Problem description >> In the records below, pick out all lines containing the word "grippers".

++++++++++

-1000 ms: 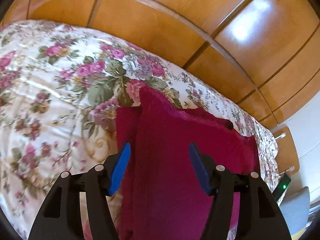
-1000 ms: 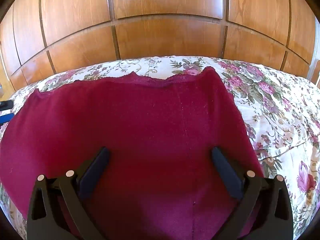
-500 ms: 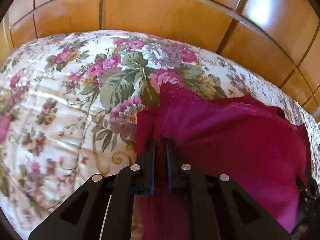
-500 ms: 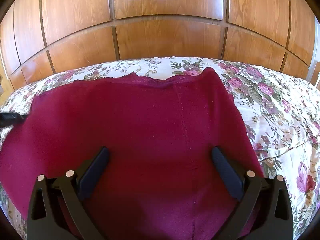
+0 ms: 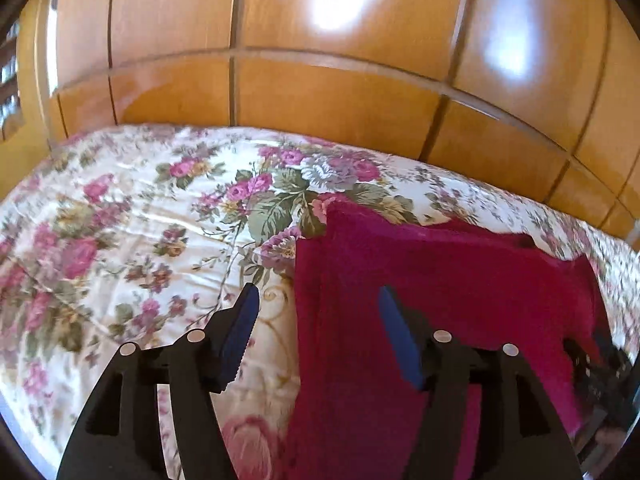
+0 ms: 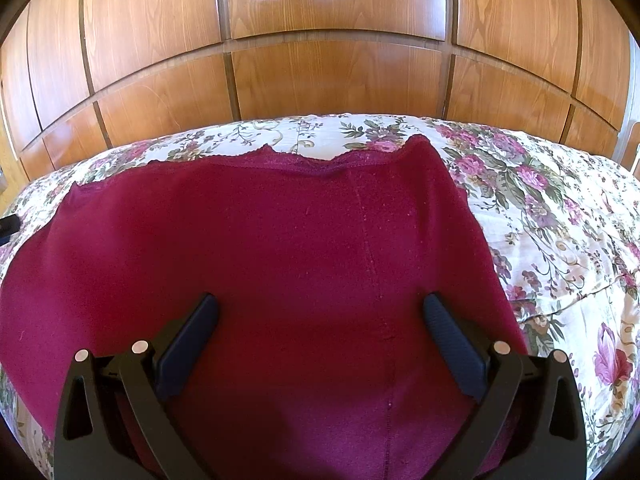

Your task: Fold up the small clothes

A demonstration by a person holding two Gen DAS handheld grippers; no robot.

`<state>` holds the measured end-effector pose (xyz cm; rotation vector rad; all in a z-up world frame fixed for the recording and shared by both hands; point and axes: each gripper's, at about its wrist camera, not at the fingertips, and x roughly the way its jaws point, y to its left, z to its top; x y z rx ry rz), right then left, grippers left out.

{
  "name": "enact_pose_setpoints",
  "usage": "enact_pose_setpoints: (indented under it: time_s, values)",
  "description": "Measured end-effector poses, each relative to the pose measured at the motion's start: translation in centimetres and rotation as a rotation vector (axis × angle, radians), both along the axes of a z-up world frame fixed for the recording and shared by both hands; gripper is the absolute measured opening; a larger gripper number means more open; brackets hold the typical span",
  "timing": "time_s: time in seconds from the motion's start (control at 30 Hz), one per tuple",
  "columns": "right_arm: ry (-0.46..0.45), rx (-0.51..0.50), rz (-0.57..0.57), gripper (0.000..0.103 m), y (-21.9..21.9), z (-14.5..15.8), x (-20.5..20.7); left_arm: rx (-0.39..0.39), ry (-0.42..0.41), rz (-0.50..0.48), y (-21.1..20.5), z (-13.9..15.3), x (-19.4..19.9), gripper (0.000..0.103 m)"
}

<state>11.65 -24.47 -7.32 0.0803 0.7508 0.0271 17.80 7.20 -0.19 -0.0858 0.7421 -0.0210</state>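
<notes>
My left gripper (image 5: 318, 300) straddles the crimson garment (image 6: 280, 248) edge, spread wide, to pinch it; right gripper (image 6: 320, 312) hovers released above, on bed (image 5: 120, 240).

Bare floral bedspread (image 5: 120, 248) lies open across the left of the left wrist frame and at the right edge of the right wrist frame, while the wooden panelled wall (image 6: 320, 40) closes off the far bed edge.

Home bedroom, floral bedspread (image 5: 120, 240), wood wardrobe doors (image 6: 320, 40)
</notes>
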Motion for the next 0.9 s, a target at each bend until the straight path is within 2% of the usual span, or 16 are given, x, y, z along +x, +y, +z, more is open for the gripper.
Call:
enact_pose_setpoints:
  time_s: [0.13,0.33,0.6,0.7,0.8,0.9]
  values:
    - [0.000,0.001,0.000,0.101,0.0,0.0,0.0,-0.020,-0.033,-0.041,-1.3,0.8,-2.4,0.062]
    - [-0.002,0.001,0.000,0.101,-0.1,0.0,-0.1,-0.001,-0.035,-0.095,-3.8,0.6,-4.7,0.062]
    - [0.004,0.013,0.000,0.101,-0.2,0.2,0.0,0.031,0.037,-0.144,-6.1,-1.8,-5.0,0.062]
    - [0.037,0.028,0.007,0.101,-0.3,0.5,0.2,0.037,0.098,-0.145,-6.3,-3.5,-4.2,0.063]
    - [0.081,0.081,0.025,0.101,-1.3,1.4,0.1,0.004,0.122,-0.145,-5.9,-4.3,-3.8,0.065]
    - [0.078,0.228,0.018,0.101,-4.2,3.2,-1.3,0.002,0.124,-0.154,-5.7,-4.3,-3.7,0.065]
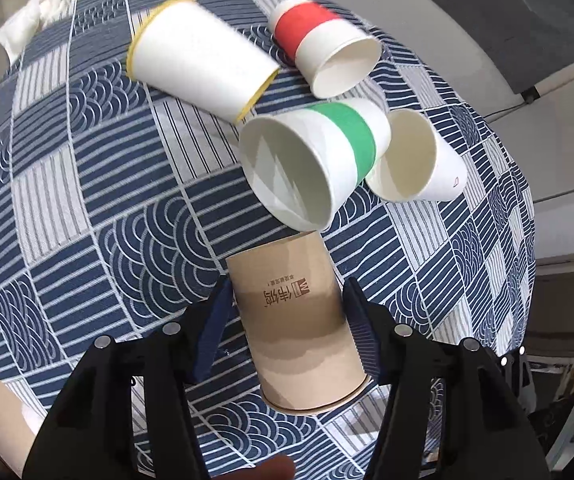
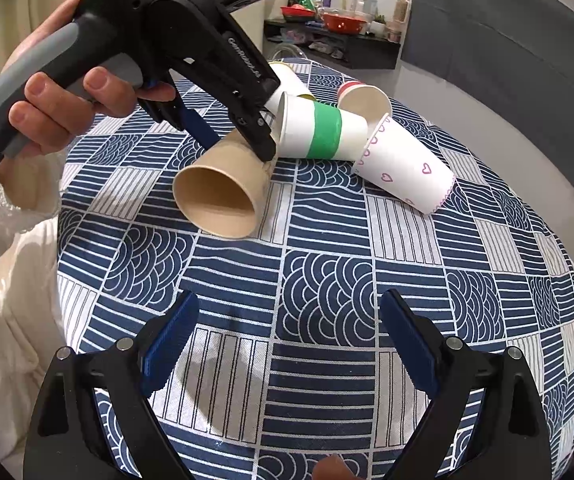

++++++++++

Answer to the exercise >>
A demonstration by a person holding two Gen DAS handheld grippers; no robot.
`<state>` holds the measured end-effector pose (xyz cm; rotation vector rad; all in a z-up world frame fixed for the recording and shared by both hands; point and axes: each gripper's, at about its wrist camera, not at the fingertips, and x roughly the way its jaws point, y to its left, z to its top; x y z rx ry rz), right then left, grippers left out.

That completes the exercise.